Una gran voglia di fare, una gran voglia di cambiamento.
Questo è il sentimento più diffuso in questo momento nel Governo del Paese che incontra, a quanto pare, in larga misura il consenso dei cittadini…
Il mondo dell’Economia in questo contesto non può fare altro che sostenere chi cerca di cambiare il Paese, proprio nel momento in cui s’intravede la luce in fondo al tunnel.
L’Economia italiana deve ritrovare la sua identità, un’identità smarrita da almeno due decenni.
Manifattura, identità territoriale, specializzazione e formazione sono a nostro giudizio le parole chiave per far ripartire i motori della produzione e dell’occupazione.
Il ns. tessuto imprenditoriale deve essere sempre più integrato nell’ordito manifatturiero europeo occupando, anzi mantenendo, il posto che merita: seconda manifattura dopo la Germania per quantità e valore della produzione.

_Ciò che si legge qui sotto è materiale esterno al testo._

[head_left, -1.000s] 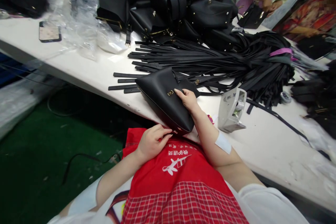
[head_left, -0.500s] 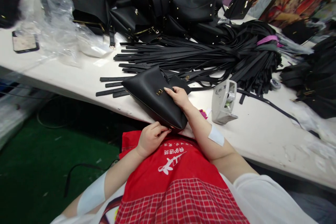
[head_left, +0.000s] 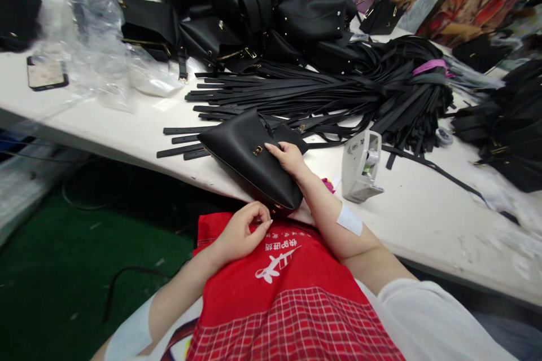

Dalla ns. parte abbiamo, però, in più la creatività che fa la differenza; una marcia in più che ci può consentire di avere uno scatto in là e di conquistare anche la leadership europea della produzione.
Per fare ciò bisogna però sostenere la ricerca e, quindi, la formazione.
E’ necessario coniugare con la produzione l’innovazione perché senza innovazione si arretra tornando a competere con le (ex) economie in via di sviluppo che in quanto a “competitività”, specie nell’area del costo del lavoro, sono imbattibili.
Senza ricerca non c’è, dunque, innovazione ma senza innovazione non c’è neppure competitività!
Per aversi ricerca, ricerca (non fine a sé stessa ma) applicata finalizzata alle produzioni, è necessario che si faccia formazione, tanta formazione, anche in questo caso orientata all’impresa e, dunque, a creare occupazione.
Identità e formazione è il binomio che ha fatto grande l’Italia nell’immediato dopoguerra; è il principio al quale si sono ispirati le precedenti generazioni che hanno portato la ns. Economia – uscita disastrata dal secondo conflitto bellico mondiale – ad essere fino alla quinta/sesta economia globale.
Va recuperato lo stesso spirito dell’epoca sia pure in chiave moderna. Dobbiamo recuperare l’importanza della formazione tecnica nelle scuole.
Ci sembra la prima scelta autentica di politica industriale che il nuovo Governo dovrebbe portare avanti essendo peraltro impegnato ad inviare (finora solo) messaggi in ordine all’importanza della scuola e della formazione.
E ci sembra una scelta di politica industriale sulla quale le parti sociali non potranno non trovarsi d’accordo.
Dunque, produzione e formazione passando per i territori e puntando alle nicchie di mercato per guardare ai mercati globali.
Molto spesso, per troppo tempo, ci si è fatti attrarre dalle sirene della finanza dimenticandoci della manifattura che, in un rinnovato contesto industriale – come quello innanzi segnalato – potrebbe dare grandi risultati specie per quei Paesi come l’Italia (e la Germania) che affondano qui le proprie radici centenarie.
Siamo, peraltro, ad un importante stadio del progresso tecnico e tecnologico: le macchine a tre dimensioni stanno per modificare completamente la manifattura.
Bisogna cogliere questo momento, essere tra i primi ad innovare nelle manifattura e riconquistare quella posizione di vertice che ci compete nel sistema produttivo globale grazie anche a qualità, diversificazione, innovazione e gusto.
Su queste politiche ci si dovrebbe confrontare, anche a breve, non solo a livello centrale ma anche sui singoli territori puntando sulle tante specificità ed eccellenze territoriali oltre che sui ns. distretti industriali.